» **WHAT THE TASK ASKS**
Your result will be the set of lines with "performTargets", copied from the material below.

» **GIVEN ENTRIES**
════════

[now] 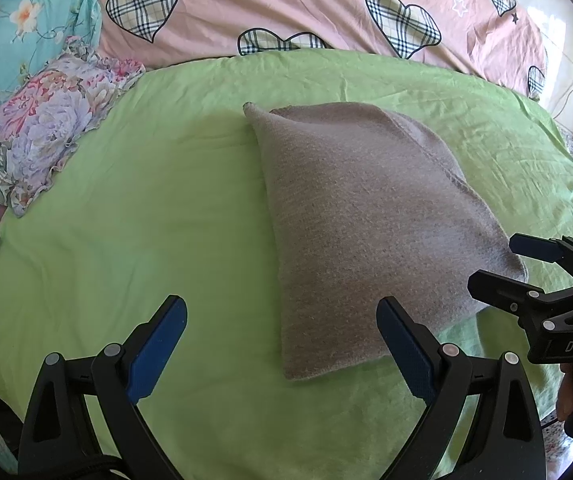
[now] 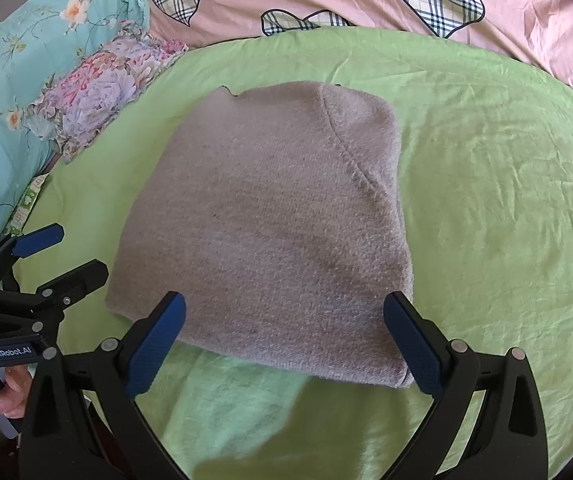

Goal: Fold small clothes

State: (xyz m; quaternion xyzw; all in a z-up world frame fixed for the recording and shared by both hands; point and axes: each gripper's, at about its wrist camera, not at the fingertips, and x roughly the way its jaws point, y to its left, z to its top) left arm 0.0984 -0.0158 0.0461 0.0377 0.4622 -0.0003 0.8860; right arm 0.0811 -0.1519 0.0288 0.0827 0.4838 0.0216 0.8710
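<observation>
A grey knitted garment (image 1: 358, 216) lies folded into a compact block on the green sheet (image 1: 146, 208). It also shows in the right wrist view (image 2: 270, 224). My left gripper (image 1: 282, 344) is open and empty, just in front of the garment's near left edge. My right gripper (image 2: 284, 340) is open and empty, its jaws spread at the garment's near edge without holding it. The right gripper also shows in the left wrist view (image 1: 498, 262), beside the garment's right corner. The left gripper shows in the right wrist view (image 2: 74, 252), left of the garment.
A pink quilt with plaid hearts (image 1: 286, 4) lies bunched along the far side. A teal floral pillow (image 2: 10, 92) and a purple floral ruffled cloth (image 1: 42, 128) lie at the left. The green sheet (image 2: 506, 200) spreads flat around the garment.
</observation>
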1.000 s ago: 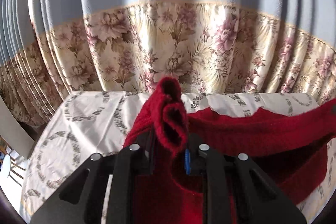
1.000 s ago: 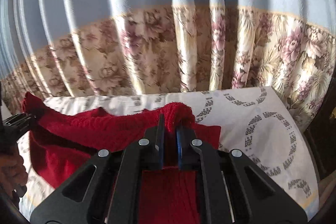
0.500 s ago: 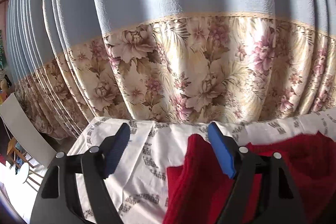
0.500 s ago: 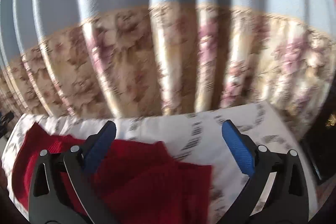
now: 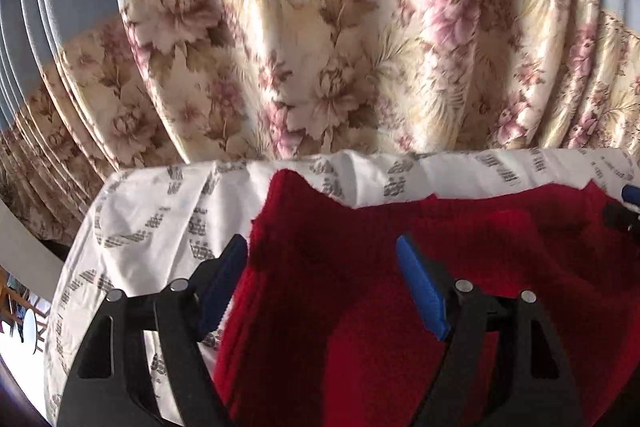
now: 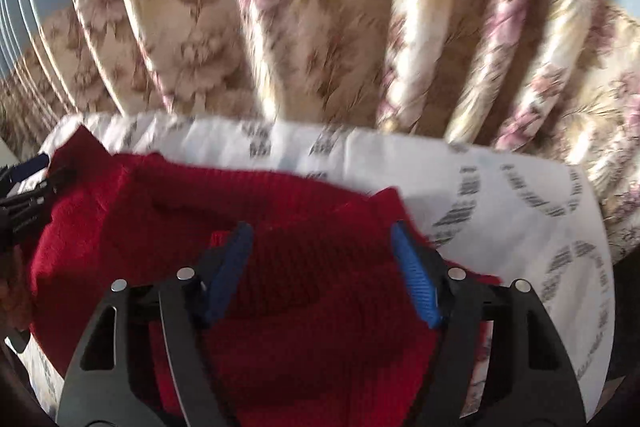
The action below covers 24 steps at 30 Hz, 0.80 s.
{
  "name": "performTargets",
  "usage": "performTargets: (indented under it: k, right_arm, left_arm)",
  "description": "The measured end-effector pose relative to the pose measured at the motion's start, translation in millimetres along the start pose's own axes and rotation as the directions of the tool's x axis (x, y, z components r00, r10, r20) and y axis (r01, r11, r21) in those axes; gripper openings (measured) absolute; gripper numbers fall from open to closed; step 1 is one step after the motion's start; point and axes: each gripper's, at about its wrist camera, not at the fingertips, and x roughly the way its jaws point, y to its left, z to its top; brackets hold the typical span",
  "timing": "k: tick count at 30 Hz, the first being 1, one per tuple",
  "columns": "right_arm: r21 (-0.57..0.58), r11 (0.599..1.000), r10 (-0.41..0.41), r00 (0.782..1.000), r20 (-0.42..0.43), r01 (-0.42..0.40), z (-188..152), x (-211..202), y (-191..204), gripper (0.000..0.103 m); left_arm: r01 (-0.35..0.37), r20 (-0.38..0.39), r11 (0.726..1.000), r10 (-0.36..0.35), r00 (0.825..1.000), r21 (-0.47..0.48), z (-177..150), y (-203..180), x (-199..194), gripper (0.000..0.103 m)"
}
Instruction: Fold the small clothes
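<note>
Red knitted cloth, a small sweater (image 5: 360,307), lay spread on the counter, over a white cover (image 5: 140,219) printed with grey curved marks. Behind the counter hung a curtain (image 5: 320,67), pale blue above and cream with pink and brown flowers below. Over the garment's left part, the left claw (image 5: 322,279) stood wide apart, its blue pads (image 5: 420,291) clear of the knit and gripping nothing. Above the right part, near the ribbed edge, the right claw (image 6: 320,267) also stood apart, having just been closing a little, with red knit showing between its blue pads (image 6: 414,279) but not pinched by them. That view was blurred. Each claw showed at the edge of the other's view, both over the same garment, well apart from one another.
</note>
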Motion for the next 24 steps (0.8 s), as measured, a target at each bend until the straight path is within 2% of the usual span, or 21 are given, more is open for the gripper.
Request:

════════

» **TASK RESULT**
  "name": "performTargets",
  "usage": "performTargets: (indented under it: k, right_arm, left_arm)",

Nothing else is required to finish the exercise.